Here is the first part of the deep dive: https://googleprojectzero.blogspot.com/2021/12/a-deep-dive-into-nso-zero-click.html
to over-simplify it (because it truly is a nation-state level hack.)
1. Overflow in a seldom used dependency that is actioned prior to blastdoor.
2. That overflow is carefully manipulated to utilise certain features of an image decompressor to establish a basic set of operators (AND/OR/XOR etc.) These are the fundamental building blocks of electronics circuits, aka processing on a computer.
3. Those building blocks are then used to build (I'm not joking) a full computer architecture including registers, a full 64-bit adder and comparator which then runs the relevant scripts to boot strap the next stage of the hack.
4. The article stops here, but the next part will detail how this is used to break through the relevant sandboxing to the installation of the spyware.

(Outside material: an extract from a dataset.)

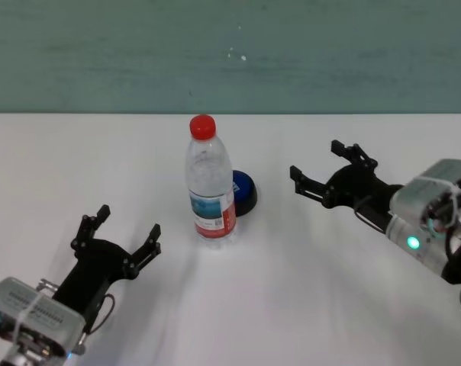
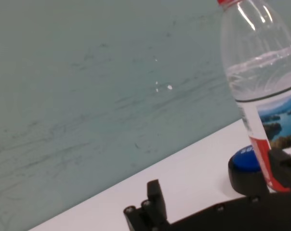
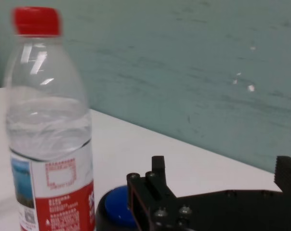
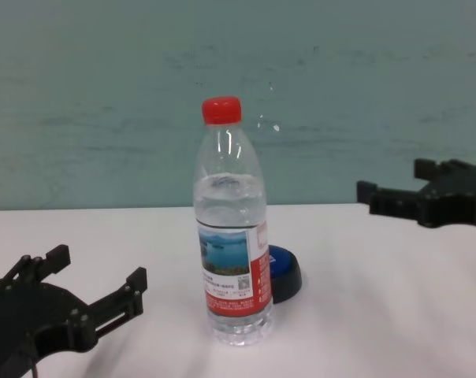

The fragility of it is exceptional, but the time and cost to develop such an exploit is what's more remarkable. It also forms a good argument about removing seldom used features and retiring old standards. The JBIG2 format provided the necessary tools for this exploit to run, but also is largely irrelevant and seldom used. It may just be better to remove that functionality altogether. (JBIG2 decoding is included as part of support for PDFs.)
Edit: Just as follow-up, Apple made a number of changes to address this entry method. Moving more areas to inside Blastdoor as well as greatly restricting the number of available formats available for Messages (i.e. just the ones it's meant to support.)